The Fifth Circuit Court of Appeals said Wednesday it would rehear a case on Texas’s voter-ID law with its full complement of judges, setting up a major voting-rights battle ahead of the 2016 elections.
Wednesday’s order underscores the increased power of the federal appellate courts while Justice Antonin Scalia’s former seat remains vacant on the U.S. Supreme Court. A potential 4-4 deadlock between the justices for the foreseeable future means the Fifth Circuit’s full ruling “may be the final word on Texas’s law,” Rick Hasen, a professor at UC Irvine law, wrote Wednesday.
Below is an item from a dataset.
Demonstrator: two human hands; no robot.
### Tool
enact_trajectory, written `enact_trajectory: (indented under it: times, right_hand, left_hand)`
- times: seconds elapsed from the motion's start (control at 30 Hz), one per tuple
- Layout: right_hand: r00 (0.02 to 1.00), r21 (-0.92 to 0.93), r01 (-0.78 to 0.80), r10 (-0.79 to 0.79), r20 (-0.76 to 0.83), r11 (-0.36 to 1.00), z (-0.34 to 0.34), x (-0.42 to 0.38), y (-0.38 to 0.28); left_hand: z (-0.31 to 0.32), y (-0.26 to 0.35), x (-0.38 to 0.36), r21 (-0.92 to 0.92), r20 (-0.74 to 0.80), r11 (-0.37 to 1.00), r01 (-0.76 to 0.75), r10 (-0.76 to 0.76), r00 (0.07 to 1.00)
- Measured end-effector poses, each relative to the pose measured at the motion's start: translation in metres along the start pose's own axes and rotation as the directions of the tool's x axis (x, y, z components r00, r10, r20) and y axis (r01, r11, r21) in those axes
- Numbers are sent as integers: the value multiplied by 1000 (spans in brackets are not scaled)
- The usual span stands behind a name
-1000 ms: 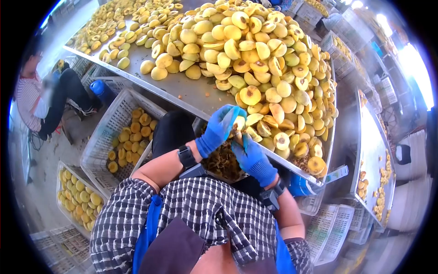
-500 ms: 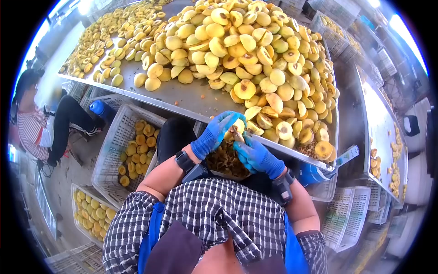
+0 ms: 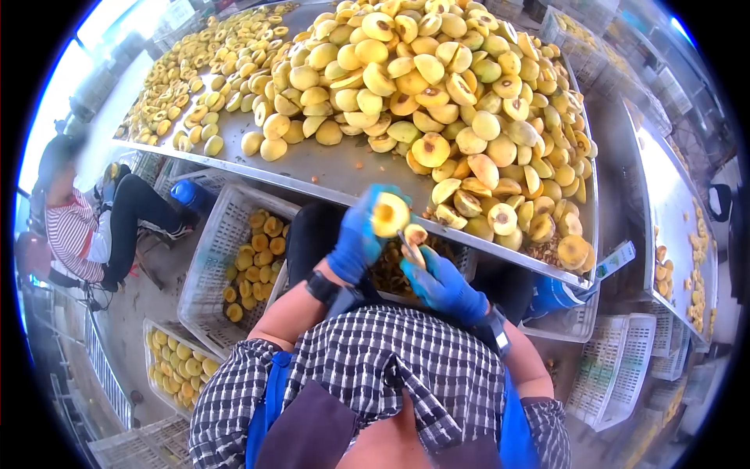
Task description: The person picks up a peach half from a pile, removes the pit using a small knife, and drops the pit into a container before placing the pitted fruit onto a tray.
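At the bench (image 3: 328,168) edge, the left hand (image 3: 355,238) grips a peach half (image 3: 390,214). Just beside it, the right hand (image 3: 441,283) pinches a small tool (image 3: 410,252) bearing a pit.

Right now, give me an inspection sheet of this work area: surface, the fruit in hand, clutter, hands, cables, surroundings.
Surface: metal table, heaped with yellow fruit halves.
Job's things: pitted fruit half in the left hand; a small tool, with a fruit piece on it, in the right hand.
Clutter: pits and scraps in a bin under the hands.
Hands: both in blue gloves, both gripping.
Cables: nothing seen.
Surroundings: white crates of fruit on the floor; a seated person at left; a second table at right.
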State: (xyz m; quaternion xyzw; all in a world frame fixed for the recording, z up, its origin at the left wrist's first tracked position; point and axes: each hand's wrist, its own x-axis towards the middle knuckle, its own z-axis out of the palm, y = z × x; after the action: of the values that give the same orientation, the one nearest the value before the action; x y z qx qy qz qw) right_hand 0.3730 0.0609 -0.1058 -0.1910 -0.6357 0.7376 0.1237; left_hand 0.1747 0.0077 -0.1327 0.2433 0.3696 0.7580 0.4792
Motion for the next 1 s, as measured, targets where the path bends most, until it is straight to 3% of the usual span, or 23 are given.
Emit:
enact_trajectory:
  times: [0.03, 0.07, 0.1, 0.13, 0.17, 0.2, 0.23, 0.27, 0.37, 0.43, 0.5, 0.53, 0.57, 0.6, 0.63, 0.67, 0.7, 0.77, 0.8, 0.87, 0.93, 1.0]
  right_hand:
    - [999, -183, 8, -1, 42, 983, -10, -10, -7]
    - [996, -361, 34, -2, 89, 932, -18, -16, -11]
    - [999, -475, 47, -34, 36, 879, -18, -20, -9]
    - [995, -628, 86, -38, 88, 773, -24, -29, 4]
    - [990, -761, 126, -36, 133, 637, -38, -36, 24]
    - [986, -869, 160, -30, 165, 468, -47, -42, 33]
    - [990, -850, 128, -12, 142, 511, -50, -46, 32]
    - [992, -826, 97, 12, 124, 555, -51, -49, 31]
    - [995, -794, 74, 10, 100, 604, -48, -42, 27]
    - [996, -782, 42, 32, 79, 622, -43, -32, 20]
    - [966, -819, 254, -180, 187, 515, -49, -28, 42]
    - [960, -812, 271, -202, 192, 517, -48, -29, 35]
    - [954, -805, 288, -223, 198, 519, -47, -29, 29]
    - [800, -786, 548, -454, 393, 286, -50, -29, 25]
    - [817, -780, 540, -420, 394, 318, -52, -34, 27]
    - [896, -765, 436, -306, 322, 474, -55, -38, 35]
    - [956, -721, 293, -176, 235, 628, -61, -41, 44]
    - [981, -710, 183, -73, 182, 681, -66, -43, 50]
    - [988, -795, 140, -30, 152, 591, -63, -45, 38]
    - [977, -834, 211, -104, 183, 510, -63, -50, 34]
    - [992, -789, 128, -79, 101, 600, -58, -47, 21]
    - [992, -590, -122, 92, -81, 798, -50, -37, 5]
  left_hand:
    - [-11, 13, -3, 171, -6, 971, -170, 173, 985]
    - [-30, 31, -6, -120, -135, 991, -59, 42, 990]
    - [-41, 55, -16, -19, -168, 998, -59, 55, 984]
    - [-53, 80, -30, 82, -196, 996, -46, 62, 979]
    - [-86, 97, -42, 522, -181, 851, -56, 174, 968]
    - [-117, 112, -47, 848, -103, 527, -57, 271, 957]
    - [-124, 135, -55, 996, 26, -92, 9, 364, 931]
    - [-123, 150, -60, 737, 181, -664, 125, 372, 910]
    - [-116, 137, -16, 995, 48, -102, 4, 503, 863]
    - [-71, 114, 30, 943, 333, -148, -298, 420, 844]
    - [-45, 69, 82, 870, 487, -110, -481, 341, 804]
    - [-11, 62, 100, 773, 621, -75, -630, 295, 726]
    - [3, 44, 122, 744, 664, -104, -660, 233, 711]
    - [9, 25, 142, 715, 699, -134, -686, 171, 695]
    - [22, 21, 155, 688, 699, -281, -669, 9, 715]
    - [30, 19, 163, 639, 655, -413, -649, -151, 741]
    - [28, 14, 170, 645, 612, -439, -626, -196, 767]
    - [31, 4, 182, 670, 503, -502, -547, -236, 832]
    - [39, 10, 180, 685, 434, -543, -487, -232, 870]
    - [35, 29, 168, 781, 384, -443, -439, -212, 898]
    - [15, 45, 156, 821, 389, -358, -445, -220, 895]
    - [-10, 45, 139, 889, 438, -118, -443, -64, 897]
A three-judge panel in the Fifth Circuit ruled last August that the state’s voter-ID measure violated the federal Voting Rights Act of 1965, which banned racial discrimination in election laws. Texas officials then sought a rare en banc review of that ruling, meaning the case would be reheard by the Fifth Circuit’s entire 15-judge bench. The circuit judges granted the request more than six months after it was made.
“Today’s decision is a strong step forward in our efforts to defend the state’s Voter ID laws. Safeguarding the integrity of our elections is a primary function of state government and is essential to preserving our democratic process,” Texas Attorney General Ken Paxton said in a statement. “We look forward to presenting our case before the full Fifth Circuit.”